EXERCISE REQUIREMENTS
Restate the entries below exactly. Images are not part of the copy.

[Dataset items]
··········

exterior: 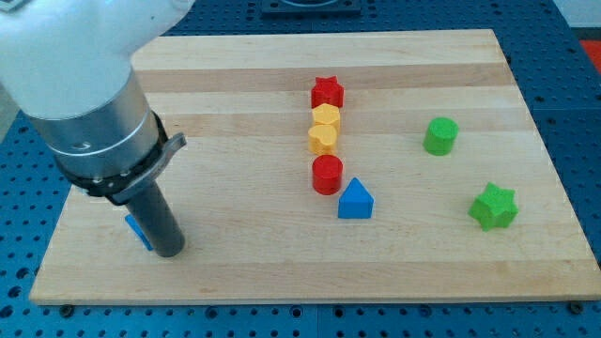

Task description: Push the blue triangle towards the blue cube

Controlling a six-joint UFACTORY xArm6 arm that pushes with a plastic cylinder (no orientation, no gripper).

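Note:
The blue triangle [355,200] lies on the wooden board [235,84], right of centre, just below and to the right of the red cylinder [327,175]. The blue cube [137,230] is near the board's lower left and is mostly hidden behind my rod; only a sliver shows on the rod's left side. My tip [169,252] rests on the board right beside the blue cube, far to the left of the blue triangle.
A column of blocks stands at centre: red star [327,92], yellow hexagon [326,116], yellow heart [322,139], then the red cylinder. A green cylinder [439,136] and a green star [493,207] lie at the view's right. The arm's large body covers the view's upper left.

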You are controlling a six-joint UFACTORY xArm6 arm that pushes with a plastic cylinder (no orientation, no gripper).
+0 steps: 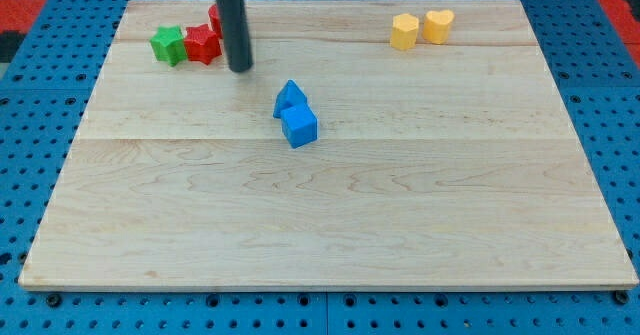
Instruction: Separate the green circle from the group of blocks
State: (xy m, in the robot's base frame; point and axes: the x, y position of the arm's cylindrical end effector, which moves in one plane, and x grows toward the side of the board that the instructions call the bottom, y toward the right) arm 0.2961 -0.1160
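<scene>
A green star-shaped block (168, 45) lies at the view's top left, touching a red star-shaped block (202, 43) on its right. Another red block (214, 17) sits just above that one, half hidden by my rod. I cannot make out any round green block; part of this group is hidden behind the rod. My tip (240, 70) rests on the board just right of and below the red star, close to it but apart from the green block.
A blue pointed block (290, 97) and a blue cube (299, 126) touch near the board's middle. Two yellow blocks (404, 32) (438, 25) sit side by side at the top right. The wooden board (330, 225) lies on a blue pegboard.
</scene>
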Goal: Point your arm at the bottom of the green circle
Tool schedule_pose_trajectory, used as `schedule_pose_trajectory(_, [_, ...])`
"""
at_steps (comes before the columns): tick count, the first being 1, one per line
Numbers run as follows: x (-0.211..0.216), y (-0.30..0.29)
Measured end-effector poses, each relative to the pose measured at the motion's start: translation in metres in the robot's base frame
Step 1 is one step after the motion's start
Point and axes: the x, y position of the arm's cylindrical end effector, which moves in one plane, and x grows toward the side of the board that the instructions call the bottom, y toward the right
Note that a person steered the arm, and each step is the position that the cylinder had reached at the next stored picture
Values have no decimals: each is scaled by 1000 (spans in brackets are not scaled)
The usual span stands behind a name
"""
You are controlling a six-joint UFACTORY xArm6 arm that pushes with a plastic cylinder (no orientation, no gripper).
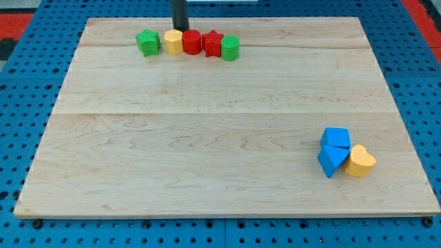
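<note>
The green circle stands at the right end of a row of blocks near the view's top. To its left in the row are a red star, a red round block, a yellow hexagon and a green star. My tip comes down from the view's top, just behind the gap between the yellow hexagon and the red round block. It is to the left of the green circle, with the red blocks between them.
A blue cube, a blue wedge-shaped block and a yellow heart cluster at the view's lower right. The wooden board rests on a blue perforated surface.
</note>
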Motion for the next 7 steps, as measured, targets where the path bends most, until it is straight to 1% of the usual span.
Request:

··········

FINAL ANSWER
exterior: 

Task description: Push the blue triangle towards the blue cube

Controlling a six-joint UFACTORY xArm6 arm that pushes with a plastic cylinder (no orientation, no gripper).

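Note:
The blue triangle [355,200] lies on the wooden board [235,84], right of centre, just below and to the right of the red cylinder [327,175]. The blue cube [137,230] is near the board's lower left and is mostly hidden behind my rod; only a sliver shows on the rod's left side. My tip [169,252] rests on the board right beside the blue cube, far to the left of the blue triangle.
A column of blocks stands at centre: red star [327,92], yellow hexagon [326,116], yellow heart [322,139], then the red cylinder. A green cylinder [439,136] and a green star [493,207] lie at the view's right. The arm's large body covers the view's upper left.
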
You are controlling a six-joint UFACTORY xArm6 arm that pushes with a plastic cylinder (no orientation, no gripper).
+0 steps: 
Instruction: Separate the green circle from the group of blocks
State: (xy m, in the robot's base frame; point and axes: the x, y position of the arm's cylindrical end effector, which moves in one plane, and x grows toward the side of the board that the instructions call the bottom, y toward the right) arm 0.2961 -0.1160
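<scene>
A green star-shaped block (168, 45) lies at the view's top left, touching a red star-shaped block (202, 43) on its right. Another red block (214, 17) sits just above that one, half hidden by my rod. I cannot make out any round green block; part of this group is hidden behind the rod. My tip (240, 70) rests on the board just right of and below the red star, close to it but apart from the green block.
A blue pointed block (290, 97) and a blue cube (299, 126) touch near the board's middle. Two yellow blocks (404, 32) (438, 25) sit side by side at the top right. The wooden board (330, 225) lies on a blue pegboard.
</scene>
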Goal: Point your arm at the bottom of the green circle
Tool schedule_pose_trajectory, used as `schedule_pose_trajectory(_, [_, ...])`
"""
at_steps (comes before the columns): tick count, the first being 1, one per line
Numbers run as follows: x (-0.211..0.216), y (-0.30..0.29)
Measured end-effector poses, each relative to the pose measured at the motion's start: translation in metres in the robot's base frame
Step 1 is one step after the motion's start
Point and axes: the x, y position of the arm's cylindrical end effector, which moves in one plane, and x grows toward the side of the board that the instructions call the bottom, y toward the right
Note that a person steered the arm, and each step is the position that the cylinder had reached at the next stored picture
Values have no decimals: each is scaled by 1000 (spans in brackets are not scaled)
The usual span stands behind a name
"""
You are controlling a six-joint UFACTORY xArm6 arm that pushes with a plastic cylinder (no orientation, no gripper).
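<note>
The green circle stands at the right end of a row of blocks near the view's top. To its left in the row are a red star, a red round block, a yellow hexagon and a green star. My tip comes down from the view's top, just behind the gap between the yellow hexagon and the red round block. It is to the left of the green circle, with the red blocks between them.
A blue cube, a blue wedge-shaped block and a yellow heart cluster at the view's lower right. The wooden board rests on a blue perforated surface.
</note>
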Motion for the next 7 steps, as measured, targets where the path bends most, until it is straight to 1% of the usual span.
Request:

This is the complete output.